# Network Traffic Analysis *Project*

In class we have covered binary classification (e.g., spam v. ham, fake v. real etc.). In this assignment, you will perform multi-class classification using the network traffic data.

We want you to do this in two ways:

**Direct Multi-Class Classification [KNN [Done], DT [Done], NN, etc]**

Directly use our previous methods for binary classification (Decision Trees, KNN, Perceptron, Neural Networks) to predict multiple classes.

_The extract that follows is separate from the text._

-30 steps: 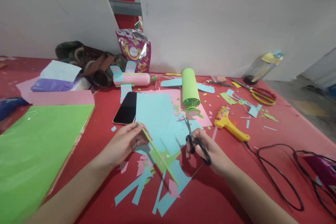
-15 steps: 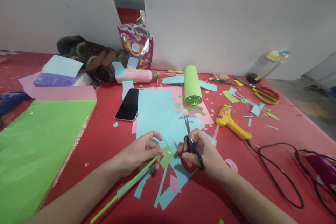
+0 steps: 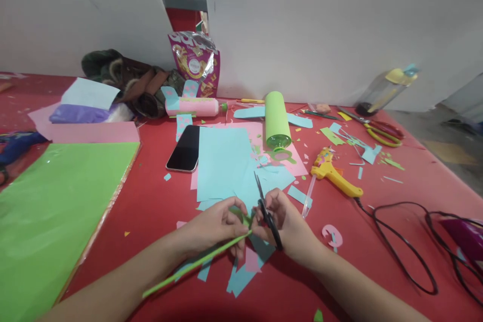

**Direct Multi-Class Classification with Resampling [Done]**

Resample the large, unbalanced dataset to have a smaller and more balanced dataset for classifier

**Today: Hierarchical Multi-Class Classification**

Perform binary classification first (benign vs. malicious). Once a sample has been identified as malicious, perform multi-class classification to identify what kind of malicious activity is occurring.


In [7]:
# 10/25 Cla
from google.colab import drive
drive.mount('/content/drive', force_remount=True)

Mounted at /content/drive


In [8]:
import pandas as pd
import numpy as np
import seaborn as sns
import matplotlib.pyplot as plt

folder_path = '/content/drive/MyDrive/CS345/MachineLearningCSV/MachineLearningCVE/'
df = pd.read_csv(folder_path + 'clean_traffic_data.csv')
fig = plt.figure(figsize=(25,6))
sns.countplot(x=' Label', data=df)
plt.show()

FileNotFoundError: ignored

## Hierarchical Multi-Class Classification

## 1st layer of training: classify BENIGN and MALICIOUS activities

In [5]:
import numpy as np
import pandas as pd
np.random.seed = 1

label_set = set(df[' Label'])
train_df_list = []
test_df_list = []
print('-'*60)


for label in label_set:
  mask = np.random.ran(len(df[df[' Label'] == label])) < 0.8
  train_df_list.append(df[df[' Label'] == label][mask])
  test_df_list.append(df[df[' Label'] == label][~mask])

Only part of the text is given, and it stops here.